Für eine sinnvolle Moral müssen zwar nun Prinzipien wie Gerechtigkeit, Fürsorge und Bedürfnisse integriert werden und können graduelle Unterschiede bewirken, einen kategorischen jedoch nicht.

Es gibt Theorien, die nichtmenschlichen Tieren aufgrund des Fehlens von Repräsentationen Kultur absprechen. Diese seien nötig für die Konstitution gesellschaftlicher institutioneller Tatsachen und die semantischen Bedeutungsnetzwerke, für die wiederum Sprache notwendige Bedingung sei.
Ich hingegen glaube, dass dies eine Verengung des Blickfeldes auf die menschliche Sprache bedeutet als Ursprung aller Kultur ist.

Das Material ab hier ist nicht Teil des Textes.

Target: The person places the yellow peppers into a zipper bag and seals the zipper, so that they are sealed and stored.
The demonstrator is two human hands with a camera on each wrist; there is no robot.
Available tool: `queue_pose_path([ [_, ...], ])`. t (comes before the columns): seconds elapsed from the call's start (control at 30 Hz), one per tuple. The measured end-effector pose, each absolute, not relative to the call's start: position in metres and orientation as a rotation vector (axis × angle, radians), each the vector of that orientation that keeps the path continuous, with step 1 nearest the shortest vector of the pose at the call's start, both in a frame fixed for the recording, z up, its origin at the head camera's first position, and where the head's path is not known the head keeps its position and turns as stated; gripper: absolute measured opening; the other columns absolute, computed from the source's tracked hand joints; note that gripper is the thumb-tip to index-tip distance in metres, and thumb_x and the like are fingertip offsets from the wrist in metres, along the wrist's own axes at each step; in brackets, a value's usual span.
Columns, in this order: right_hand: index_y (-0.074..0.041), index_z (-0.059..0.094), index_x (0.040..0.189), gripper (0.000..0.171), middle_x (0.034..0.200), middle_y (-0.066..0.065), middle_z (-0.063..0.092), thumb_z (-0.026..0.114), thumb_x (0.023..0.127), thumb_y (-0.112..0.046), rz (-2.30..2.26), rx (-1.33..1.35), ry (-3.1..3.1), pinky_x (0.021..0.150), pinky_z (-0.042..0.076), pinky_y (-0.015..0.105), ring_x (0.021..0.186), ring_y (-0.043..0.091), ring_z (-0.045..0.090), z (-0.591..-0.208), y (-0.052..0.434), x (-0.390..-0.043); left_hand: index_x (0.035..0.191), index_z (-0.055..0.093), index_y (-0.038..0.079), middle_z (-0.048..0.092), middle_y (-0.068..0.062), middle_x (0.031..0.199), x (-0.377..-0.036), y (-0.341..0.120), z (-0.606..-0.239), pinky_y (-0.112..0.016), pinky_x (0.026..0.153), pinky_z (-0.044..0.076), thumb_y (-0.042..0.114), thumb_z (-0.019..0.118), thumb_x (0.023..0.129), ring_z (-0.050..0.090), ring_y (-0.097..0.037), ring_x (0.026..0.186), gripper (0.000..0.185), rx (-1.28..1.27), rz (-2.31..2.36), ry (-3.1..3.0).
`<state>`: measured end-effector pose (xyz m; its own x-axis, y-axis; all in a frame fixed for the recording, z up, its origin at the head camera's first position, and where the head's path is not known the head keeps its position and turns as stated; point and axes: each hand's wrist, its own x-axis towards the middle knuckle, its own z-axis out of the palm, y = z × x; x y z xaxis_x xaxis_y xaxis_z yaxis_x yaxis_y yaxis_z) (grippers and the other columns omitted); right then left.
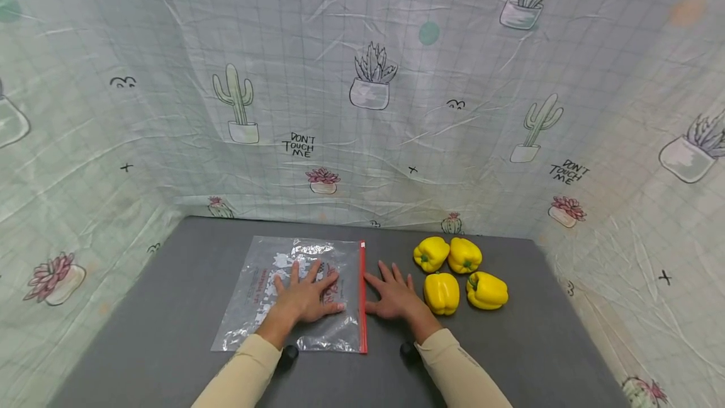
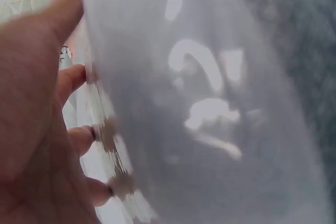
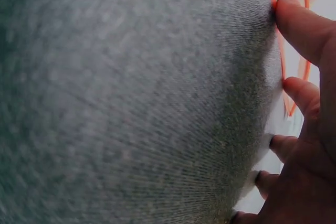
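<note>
A clear zip bag (image 1: 294, 291) with a red seal strip (image 1: 362, 298) lies flat on the grey table (image 1: 158, 320). My left hand (image 1: 306, 294) rests flat on the bag, fingers spread; in the left wrist view the plastic (image 2: 210, 108) fills the frame beside the palm. My right hand (image 1: 393, 294) lies flat on the table just right of the red strip, its thumb close to the strip (image 3: 283, 72). Several yellow bell peppers (image 1: 460, 277) sit right of that hand, the nearest one (image 1: 442, 292) beside its little finger.
Cactus-print cloth (image 1: 362, 93) walls the table at the back and both sides. Bare grey table surface lies to the left of the bag and in front of the peppers at the right.
</note>
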<state>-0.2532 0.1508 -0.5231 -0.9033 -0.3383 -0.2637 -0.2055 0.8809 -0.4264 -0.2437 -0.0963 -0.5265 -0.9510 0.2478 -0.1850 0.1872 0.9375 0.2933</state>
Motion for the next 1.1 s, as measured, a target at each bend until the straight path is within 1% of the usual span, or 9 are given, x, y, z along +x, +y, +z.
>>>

Befreit man sich von dieser Vorannahme, lassen sich sowohl Repräsentionen, als auch Bedeutungsnetzwerke denken, die ohne abstrakte Sprache auskommen. Ein solches Bedeutungsnetzwerk könnte sich ebenso aus Geräuschen, Handlungen, Gesten, Bildern und nicht zuletzt Emotionen konstituieren.
Dass diese Annahme Plausibilität besitzt, lässt sich nicht zuletzt daran erkennen, dass auch menschliche Wesen sich solch "primitiver" Bedeutungsnetzwerke bedienen. So ist der Gedanke an Orte (und vor allem die an ihnen verorteten Räume), geliebte Personen und selbst an institutionelle Tatsachen wie Geld auch gänzlich ohne Sprache möglich. Statt eines Komplexes bestehend auch weiterer mit diesen verbundender sprachlich repräsentierter abstrakter Vorstellungen, ergibt sich so ein Komplex aus einfachen, bildlichen, handlungsbezogenen und emotionalen Knotenpunkten verbunden zu einem solchen Bedeutungsnetzwerk. In dieser Hinsicht muss auch das benutzte Werkzeug mancher Spezies nicht sprachlich repräsentiert sein, um als Kulturgut zu gelten. Die Vorstellung dieses, die sich in der durch kollektive Intentionalität zugewiesenen Funktion findet, kann sich auch im Bild dieser Handlung erschöpfen und es kann diese sein, die im Rahmen kultureller Repdroduktion weitergegeben wird.
Es gibt damit zumindest keinen Grund aufgrund fehlender Sprache die Möglichkeit tierlicher Kultur a priori auszuschließen.